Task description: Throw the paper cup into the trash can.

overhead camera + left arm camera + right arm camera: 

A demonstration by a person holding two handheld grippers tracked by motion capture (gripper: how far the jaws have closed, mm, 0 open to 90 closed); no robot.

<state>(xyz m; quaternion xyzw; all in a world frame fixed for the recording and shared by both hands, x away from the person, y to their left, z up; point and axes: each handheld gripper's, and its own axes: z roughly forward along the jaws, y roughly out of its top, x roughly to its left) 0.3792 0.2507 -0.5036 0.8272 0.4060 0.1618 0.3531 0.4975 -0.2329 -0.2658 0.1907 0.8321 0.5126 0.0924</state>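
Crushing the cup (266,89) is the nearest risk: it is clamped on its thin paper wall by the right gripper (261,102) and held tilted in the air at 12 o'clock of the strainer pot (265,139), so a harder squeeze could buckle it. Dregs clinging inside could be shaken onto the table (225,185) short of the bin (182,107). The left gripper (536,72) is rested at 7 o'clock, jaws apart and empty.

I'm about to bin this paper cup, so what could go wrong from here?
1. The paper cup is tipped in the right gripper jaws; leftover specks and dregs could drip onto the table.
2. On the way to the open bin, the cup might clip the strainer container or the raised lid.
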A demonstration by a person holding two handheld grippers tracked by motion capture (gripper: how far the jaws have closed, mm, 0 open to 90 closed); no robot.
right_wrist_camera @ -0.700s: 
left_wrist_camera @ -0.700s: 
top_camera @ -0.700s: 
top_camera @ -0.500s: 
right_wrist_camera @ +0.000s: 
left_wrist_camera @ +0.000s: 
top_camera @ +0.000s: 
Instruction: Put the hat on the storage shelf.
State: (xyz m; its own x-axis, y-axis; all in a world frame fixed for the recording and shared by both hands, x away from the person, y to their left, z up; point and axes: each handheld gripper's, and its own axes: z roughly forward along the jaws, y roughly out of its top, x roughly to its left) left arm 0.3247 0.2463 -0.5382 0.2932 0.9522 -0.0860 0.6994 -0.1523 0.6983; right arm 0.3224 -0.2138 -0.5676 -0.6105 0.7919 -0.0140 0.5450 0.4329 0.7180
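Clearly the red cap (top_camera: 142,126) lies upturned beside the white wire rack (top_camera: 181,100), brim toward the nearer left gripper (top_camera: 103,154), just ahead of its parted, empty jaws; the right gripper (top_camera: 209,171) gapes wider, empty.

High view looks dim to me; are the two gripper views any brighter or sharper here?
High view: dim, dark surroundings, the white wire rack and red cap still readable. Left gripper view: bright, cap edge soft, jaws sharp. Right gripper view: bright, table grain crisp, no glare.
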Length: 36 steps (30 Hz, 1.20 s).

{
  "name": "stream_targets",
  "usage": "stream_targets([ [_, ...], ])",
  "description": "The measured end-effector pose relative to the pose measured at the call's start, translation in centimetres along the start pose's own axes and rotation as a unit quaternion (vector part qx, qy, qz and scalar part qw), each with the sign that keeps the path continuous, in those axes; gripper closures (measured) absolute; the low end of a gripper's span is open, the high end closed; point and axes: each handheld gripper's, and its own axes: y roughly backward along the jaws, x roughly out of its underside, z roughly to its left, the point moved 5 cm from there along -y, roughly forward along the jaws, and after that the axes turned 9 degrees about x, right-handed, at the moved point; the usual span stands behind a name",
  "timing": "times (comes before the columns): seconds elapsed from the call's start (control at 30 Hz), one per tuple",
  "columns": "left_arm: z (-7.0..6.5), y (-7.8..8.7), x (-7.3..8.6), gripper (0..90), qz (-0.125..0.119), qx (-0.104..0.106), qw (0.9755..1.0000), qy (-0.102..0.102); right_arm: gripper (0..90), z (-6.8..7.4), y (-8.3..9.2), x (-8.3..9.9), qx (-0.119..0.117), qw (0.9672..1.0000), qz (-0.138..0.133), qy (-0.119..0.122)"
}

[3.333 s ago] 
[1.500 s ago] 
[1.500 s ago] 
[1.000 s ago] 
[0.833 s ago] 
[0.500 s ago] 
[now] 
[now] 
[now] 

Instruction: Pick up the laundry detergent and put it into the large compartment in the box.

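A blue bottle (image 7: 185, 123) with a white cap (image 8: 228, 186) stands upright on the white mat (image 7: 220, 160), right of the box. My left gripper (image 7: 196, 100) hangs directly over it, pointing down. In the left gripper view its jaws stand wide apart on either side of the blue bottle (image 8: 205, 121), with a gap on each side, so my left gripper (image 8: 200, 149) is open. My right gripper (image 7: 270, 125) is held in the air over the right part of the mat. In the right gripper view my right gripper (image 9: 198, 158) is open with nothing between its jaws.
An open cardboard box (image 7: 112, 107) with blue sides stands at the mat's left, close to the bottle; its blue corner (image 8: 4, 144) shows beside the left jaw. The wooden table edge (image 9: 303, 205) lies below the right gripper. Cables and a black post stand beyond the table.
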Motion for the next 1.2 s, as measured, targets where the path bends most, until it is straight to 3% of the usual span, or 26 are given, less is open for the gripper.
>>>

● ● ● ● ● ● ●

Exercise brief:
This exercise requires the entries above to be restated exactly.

Expected answer:
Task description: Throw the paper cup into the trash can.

overhead camera + left arm camera + right arm camera: 

A demonstration by a person holding two handheld grippers tracked by motion capture (gripper: how far the jaws have closed, mm, 0 open to 90 closed); no robot.

<state>(xyz m; quaternion xyzw; all in a world frame fixed for the recording and shared by both hands, x away from the person, y to their left, z up; point and axes: each handheld gripper's, and its own axes: z roughly forward along the jaws, y roughly out of its top, x roughly to its left) 0.3792 0.2507 -0.5036 0.8272 0.4060 0.1618 0.3531 0.4975 -0.2329 -0.2658 0.1907 0.8321 0.5126 0.0924</state>
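Crushing the cup (266,89) is the nearest risk: it is clamped on its thin paper wall by the right gripper (261,102) and held tilted in the air at 12 o'clock of the strainer pot (265,139), so a harder squeeze could buckle it. Dregs clinging inside could be shaken onto the table (225,185) short of the bin (182,107). The left gripper (536,72) is rested at 7 o'clock, jaws apart and empty.

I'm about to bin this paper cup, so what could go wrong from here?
1. The paper cup is tipped in the right gripper jaws; leftover specks and dregs could drip onto the table.
2. On the way to the open bin, the cup might clip the strainer container or the raised lid.
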A demonstration by a person holding two handheld grippers tracked by motion capture (gripper: how far the jaws have closed, mm, 0 open to 90 closed); no robot.
right_wrist_camera @ -0.700s: 
left_wrist_camera @ -0.700s: 
top_camera @ -0.700s: 
top_camera @ -0.500s: 
right_wrist_camera @ +0.000s: 
left_wrist_camera @ +0.000s: 
top_camera @ +0.000s: 
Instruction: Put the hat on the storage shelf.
State: (xyz m; its own x-axis, y-axis; all in a world frame fixed for the recording and shared by both hands, x away from the person, y to their left, z up; point and axes: each handheld gripper's, and its own axes: z roughly forward along the jaws, y roughly out of its top, x roughly to its left) left arm 0.3247 0.2463 -0.5382 0.2932 0.9522 -0.0860 0.6994 -0.1523 0.6983; right arm 0.3224 -0.2138 -0.5676 -0.6105 0.7919 -0.0140 0.5450 0.4329 0.7180
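Clearly the red cap (top_camera: 142,126) lies upturned beside the white wire rack (top_camera: 181,100), brim toward the nearer left gripper (top_camera: 103,154), just ahead of its parted, empty jaws; the right gripper (top_camera: 209,171) gapes wider, empty.

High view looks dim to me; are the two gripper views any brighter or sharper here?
High view: dim, dark surroundings, the white wire rack and red cap still readable. Left gripper view: bright, cap edge soft, jaws sharp. Right gripper view: bright, table grain crisp, no glare.
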Length: 36 steps (30 Hz, 1.20 s).

{
  "name": "stream_targets",
  "usage": "stream_targets([ [_, ...], ])",
  "description": "The measured end-effector pose relative to the pose measured at the call's start, translation in centimetres along the start pose's own axes and rotation as a unit quaternion (vector part qx, qy, qz and scalar part qw), each with the sign that keeps the path continuous, in those axes; gripper closures (measured) absolute; the low end of a gripper's span is open, the high end closed; point and axes: each handheld gripper's, and its own axes: y roughly backward along the jaws, x roughly out of its underside, z roughly to its left, the point moved 5 cm from there along -y, roughly forward along the jaws, and after that the axes turned 9 degrees about x, right-handed, at the moved point; the usual span stands behind a name",
  "timing": "times (comes before the columns): seconds elapsed from the call's start (control at 30 Hz), one per tuple",
  "columns": "left_arm: z (-7.0..6.5), y (-7.8..8.7), x (-7.3..8.6), gripper (0..90), qz (-0.125..0.119), qx (-0.104..0.106), qw (0.9755..1.0000), qy (-0.102..0.102); right_arm: gripper (0..90), z (-6.8..7.4), y (-8.3..9.2), x (-8.3..9.9), qx (-0.119..0.117), qw (0.9672..1.0000), qz (-0.138..0.133), qy (-0.119..0.122)"
}

[3.333 s ago] 
[1.500 s ago] 
[1.500 s ago] 
[1.000 s ago] 
[0.833 s ago] 
[0.500 s ago] 
[now] 
[now] 
[now] 

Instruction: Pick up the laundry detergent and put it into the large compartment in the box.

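A blue bottle (image 7: 185, 123) with a white cap (image 8: 228, 186) stands upright on the white mat (image 7: 220, 160), right of the box. My left gripper (image 7: 196, 100) hangs directly over it, pointing down. In the left gripper view its jaws stand wide apart on either side of the blue bottle (image 8: 205, 121), with a gap on each side, so my left gripper (image 8: 200, 149) is open. My right gripper (image 7: 270, 125) is held in the air over the right part of the mat. In the right gripper view my right gripper (image 9: 198, 158) is open with nothing between its jaws.
An open cardboard box (image 7: 112, 107) with blue sides stands at the mat's left, close to the bottle; its blue corner (image 8: 4, 144) shows beside the left jaw. The wooden table edge (image 9: 303, 205) lies below the right gripper. Cables and a black post stand beyond the table.
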Motion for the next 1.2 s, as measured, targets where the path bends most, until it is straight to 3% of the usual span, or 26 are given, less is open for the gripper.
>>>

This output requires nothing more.